Anyway, so after not having a day off sick for 6 months my then employers decided to bring in a new HR policy, whereby they’d be looking closely at anyone who had been off more than average over the last 12 months. By this logic that meant half their people, and it was backdated so that whilst I hadn’t been off in 6 months, they were looking at the previous 6 too, during which I’d been very ill indeed.
They decided to send me to an Occupational Health specialist, which I agreed to since I wanted to avoid being sick. They then told me that in accepting this I was accepting a verbal warning. A verbal warning for doing right by them, without having been found doing anything wrong Messed up. Seriously.
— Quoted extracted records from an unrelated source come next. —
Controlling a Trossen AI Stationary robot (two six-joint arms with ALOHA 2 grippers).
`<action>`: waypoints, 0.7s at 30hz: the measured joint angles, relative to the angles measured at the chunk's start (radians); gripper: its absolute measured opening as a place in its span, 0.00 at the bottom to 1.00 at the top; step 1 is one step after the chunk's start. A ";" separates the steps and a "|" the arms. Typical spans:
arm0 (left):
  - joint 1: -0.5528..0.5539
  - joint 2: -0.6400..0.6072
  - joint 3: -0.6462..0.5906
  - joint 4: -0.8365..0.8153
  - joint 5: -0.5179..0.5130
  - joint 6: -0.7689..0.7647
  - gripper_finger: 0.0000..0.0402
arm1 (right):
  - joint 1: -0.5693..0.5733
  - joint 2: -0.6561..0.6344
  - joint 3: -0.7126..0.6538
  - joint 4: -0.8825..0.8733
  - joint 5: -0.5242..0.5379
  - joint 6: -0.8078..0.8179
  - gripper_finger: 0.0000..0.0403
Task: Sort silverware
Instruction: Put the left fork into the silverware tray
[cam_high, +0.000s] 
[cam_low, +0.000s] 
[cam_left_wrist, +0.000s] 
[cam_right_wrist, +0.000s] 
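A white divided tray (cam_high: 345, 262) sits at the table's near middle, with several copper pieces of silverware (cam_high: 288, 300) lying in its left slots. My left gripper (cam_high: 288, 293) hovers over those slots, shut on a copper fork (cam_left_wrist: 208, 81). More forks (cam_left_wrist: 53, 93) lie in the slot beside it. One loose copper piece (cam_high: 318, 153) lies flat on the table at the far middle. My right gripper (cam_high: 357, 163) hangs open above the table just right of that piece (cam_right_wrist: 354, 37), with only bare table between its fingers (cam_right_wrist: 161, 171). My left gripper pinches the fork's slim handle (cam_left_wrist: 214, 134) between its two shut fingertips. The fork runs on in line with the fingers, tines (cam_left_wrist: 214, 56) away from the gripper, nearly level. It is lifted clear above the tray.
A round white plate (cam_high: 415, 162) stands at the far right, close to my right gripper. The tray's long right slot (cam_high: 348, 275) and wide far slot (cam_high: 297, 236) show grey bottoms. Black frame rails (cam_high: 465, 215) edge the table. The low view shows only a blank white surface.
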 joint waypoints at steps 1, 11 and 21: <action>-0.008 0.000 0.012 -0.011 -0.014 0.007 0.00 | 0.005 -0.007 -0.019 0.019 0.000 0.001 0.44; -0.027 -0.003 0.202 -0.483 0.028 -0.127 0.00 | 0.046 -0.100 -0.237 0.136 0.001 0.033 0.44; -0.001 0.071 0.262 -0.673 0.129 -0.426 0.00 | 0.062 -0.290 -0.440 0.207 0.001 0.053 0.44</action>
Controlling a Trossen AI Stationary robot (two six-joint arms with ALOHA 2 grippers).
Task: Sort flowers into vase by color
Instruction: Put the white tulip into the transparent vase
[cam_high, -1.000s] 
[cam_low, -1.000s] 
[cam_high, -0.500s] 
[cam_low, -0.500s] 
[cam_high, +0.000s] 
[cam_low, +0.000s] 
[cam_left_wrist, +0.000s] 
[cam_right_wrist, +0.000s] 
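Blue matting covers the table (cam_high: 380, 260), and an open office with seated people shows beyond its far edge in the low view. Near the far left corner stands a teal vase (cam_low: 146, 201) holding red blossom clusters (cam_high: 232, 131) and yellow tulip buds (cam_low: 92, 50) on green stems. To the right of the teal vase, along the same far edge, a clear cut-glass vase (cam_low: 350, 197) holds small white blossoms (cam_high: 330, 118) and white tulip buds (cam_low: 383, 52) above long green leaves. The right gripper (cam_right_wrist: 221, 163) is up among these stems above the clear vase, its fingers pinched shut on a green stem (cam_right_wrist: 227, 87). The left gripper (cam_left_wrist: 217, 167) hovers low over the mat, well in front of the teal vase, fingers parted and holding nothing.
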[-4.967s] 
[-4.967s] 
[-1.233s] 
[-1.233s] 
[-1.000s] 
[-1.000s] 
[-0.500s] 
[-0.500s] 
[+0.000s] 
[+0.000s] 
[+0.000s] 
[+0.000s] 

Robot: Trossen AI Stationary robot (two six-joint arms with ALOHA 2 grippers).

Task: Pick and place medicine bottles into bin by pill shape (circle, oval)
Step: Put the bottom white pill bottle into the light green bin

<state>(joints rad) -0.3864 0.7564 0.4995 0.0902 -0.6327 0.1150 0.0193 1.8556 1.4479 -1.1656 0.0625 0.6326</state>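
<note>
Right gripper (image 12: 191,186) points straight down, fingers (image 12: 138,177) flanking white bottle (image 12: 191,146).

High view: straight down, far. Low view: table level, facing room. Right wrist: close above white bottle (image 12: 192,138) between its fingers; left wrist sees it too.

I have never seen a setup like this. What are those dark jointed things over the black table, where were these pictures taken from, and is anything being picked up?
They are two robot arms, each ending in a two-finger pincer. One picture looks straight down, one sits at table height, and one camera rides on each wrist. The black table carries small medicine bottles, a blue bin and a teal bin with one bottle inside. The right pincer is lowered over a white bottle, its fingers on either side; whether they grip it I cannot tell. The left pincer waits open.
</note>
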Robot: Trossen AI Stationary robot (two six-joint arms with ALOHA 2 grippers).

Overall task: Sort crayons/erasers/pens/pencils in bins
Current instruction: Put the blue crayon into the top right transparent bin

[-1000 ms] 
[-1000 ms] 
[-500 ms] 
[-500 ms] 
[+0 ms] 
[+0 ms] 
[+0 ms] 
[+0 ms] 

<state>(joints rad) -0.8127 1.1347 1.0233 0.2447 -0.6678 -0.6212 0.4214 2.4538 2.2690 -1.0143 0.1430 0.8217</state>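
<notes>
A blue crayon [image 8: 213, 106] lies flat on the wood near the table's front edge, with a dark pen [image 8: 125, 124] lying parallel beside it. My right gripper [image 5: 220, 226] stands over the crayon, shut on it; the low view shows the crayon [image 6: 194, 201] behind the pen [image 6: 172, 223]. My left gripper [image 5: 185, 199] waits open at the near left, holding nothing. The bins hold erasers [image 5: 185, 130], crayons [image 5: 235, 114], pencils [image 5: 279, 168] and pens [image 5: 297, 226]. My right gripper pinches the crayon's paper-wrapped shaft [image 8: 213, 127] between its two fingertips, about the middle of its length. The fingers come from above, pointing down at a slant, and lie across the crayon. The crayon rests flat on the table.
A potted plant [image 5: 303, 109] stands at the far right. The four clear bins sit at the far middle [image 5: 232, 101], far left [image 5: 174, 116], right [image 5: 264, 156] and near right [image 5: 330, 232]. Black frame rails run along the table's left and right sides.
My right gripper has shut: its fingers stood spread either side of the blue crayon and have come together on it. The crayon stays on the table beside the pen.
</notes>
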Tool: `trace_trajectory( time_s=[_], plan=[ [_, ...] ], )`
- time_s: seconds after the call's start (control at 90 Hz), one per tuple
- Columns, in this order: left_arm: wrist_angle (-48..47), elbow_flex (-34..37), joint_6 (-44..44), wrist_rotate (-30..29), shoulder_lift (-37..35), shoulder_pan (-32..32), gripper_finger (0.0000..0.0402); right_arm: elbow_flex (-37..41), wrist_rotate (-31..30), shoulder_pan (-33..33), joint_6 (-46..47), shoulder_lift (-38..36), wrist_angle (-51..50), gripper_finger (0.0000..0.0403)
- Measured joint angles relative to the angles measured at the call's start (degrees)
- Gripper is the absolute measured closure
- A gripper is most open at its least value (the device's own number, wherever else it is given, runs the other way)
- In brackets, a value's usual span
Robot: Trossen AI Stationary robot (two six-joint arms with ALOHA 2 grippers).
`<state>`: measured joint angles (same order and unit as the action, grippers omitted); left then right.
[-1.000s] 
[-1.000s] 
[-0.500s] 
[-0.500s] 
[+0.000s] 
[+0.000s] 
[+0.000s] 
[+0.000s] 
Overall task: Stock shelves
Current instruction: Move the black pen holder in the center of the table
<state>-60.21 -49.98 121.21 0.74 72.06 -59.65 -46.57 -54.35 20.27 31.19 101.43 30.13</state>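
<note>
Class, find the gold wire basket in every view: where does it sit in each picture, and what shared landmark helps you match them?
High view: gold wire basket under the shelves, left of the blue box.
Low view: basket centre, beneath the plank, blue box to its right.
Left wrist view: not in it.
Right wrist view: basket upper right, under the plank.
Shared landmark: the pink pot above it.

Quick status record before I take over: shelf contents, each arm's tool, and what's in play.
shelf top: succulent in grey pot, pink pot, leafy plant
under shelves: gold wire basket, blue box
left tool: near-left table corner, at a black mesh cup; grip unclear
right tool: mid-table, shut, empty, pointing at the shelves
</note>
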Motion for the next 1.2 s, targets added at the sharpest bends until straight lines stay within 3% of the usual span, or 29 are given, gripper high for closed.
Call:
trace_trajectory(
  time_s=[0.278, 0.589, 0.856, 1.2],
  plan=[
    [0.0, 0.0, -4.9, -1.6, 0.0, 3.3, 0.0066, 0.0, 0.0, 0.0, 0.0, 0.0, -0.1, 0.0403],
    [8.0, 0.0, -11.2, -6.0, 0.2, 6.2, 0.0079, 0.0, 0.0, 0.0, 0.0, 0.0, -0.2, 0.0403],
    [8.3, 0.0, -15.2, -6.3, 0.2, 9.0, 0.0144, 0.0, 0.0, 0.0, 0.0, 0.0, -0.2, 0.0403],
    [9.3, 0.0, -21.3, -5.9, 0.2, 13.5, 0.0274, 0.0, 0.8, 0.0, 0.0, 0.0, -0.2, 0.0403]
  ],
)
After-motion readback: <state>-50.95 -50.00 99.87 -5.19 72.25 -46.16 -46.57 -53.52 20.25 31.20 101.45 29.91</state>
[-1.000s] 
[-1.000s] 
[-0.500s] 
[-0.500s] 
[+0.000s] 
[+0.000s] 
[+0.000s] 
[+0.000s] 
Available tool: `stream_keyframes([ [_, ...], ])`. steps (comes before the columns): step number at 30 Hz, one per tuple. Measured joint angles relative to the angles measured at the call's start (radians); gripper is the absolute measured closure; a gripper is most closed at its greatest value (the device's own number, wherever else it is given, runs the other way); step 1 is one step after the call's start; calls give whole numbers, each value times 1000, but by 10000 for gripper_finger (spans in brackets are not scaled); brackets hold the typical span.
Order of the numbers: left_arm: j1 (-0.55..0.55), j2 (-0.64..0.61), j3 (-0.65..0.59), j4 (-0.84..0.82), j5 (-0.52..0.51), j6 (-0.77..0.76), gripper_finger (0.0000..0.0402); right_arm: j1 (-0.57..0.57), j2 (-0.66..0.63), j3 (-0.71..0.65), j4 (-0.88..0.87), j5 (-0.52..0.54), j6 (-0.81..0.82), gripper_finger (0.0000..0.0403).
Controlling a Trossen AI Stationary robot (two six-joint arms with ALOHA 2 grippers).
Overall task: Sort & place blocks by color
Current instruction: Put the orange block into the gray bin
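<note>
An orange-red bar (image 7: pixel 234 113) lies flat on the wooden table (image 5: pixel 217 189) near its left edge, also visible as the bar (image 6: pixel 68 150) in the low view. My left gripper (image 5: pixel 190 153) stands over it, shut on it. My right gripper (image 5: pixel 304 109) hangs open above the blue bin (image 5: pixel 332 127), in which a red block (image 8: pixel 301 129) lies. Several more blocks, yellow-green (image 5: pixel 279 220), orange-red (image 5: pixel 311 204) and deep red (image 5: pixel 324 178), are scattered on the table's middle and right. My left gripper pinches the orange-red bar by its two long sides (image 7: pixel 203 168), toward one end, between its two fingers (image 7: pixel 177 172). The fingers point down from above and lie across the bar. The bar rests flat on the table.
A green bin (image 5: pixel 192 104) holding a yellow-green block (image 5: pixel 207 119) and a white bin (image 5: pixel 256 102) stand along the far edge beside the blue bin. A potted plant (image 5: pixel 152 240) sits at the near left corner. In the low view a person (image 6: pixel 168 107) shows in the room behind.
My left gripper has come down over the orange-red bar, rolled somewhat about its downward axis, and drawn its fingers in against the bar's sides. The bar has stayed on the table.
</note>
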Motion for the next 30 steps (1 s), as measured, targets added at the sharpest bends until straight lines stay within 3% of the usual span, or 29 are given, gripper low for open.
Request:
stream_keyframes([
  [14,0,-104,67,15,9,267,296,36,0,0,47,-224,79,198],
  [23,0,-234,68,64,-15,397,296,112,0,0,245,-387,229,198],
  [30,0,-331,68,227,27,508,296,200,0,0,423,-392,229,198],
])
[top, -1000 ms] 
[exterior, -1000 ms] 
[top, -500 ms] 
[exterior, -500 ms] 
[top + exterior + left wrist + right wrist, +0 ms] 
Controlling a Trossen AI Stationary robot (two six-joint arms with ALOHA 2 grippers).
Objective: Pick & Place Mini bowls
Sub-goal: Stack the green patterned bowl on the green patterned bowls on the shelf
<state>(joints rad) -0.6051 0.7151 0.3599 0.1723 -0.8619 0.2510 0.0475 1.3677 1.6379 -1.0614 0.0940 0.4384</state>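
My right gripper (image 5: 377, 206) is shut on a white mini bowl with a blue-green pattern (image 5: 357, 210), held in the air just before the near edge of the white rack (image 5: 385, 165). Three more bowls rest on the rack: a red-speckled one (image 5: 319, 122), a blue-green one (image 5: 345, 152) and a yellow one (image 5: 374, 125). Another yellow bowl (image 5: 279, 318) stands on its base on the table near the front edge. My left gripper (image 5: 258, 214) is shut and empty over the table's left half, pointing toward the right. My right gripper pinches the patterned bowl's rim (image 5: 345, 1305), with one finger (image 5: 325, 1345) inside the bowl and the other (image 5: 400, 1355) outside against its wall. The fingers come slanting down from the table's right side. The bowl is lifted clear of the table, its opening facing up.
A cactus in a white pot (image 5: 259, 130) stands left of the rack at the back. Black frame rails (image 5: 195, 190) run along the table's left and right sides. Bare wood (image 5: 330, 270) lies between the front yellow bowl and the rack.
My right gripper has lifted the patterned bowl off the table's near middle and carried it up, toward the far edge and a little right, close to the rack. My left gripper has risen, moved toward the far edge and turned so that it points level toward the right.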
So I get the appointment made & I forget about it because I’m supporting an app that (to quote my boss) “if it breaks down, questions will be asked in Parliament” (so no pressure then). My boss goes absolutely MENTAL at me, shouting and screaming that I’ve wasted company money & this & that & so on. I get the appointment re-made & attend this time. The specialist takes a look at me, measures my peak flow reading & tells me I have the lungs of an old-age pensioner, at least 69 years old, and that this is technically a disability.
So, I’m being held back and kept down at work because of a disability. The specialist says that without a doubt I’d need more time off than average. I’m still kind of reeling from this news – I’dnever thought of myself as disabled before. Anyway when I get back, they make me sign a contract to say I won’t be sick more than 10 days (3 days less than they’d previously given me as a guideline number).
Can we see the logic here? Can you predict or influence how sick or well you’re going to be? And I’m disabled & need more than average?
It was roughly around this point that the depression deepened to borderline suicidal state. My GP signed me off sick for six months, and when I returned, guess what, to welcome me back they put me on a performance improvement plan. Remember – there wasn’t anything wrong with my work – only the fact that I was off sick more than average, well over (by now) a year previously, if you don’t count the fact that they’d driven me stark staring bonkers with their stupid HR policy.
As it happened, there was a round of voluntary redundancies, and like most people I knew there, I went for it. We had a veiled snidey talk from the bosses saying they were sad that we weren’t good enough for them, and that was that.
So, that was a couple of years back, and now I work for one of my employer’s direct competitors. These guys took me on with full disclosure of my condition & have treated me with compassion & respect. I’m doing much the same work, and doing it okay, and now finally I’m back in the gym. My weight during my depression ballooned to 20 stones. I’m back around 18 now. Hope to get back to 16.
To those people at my old work who drove me genuinely mad, fuck you very much, you bullied me into becoming a nervous wreck & a physical wreck too. I hope some day someone returns the favour.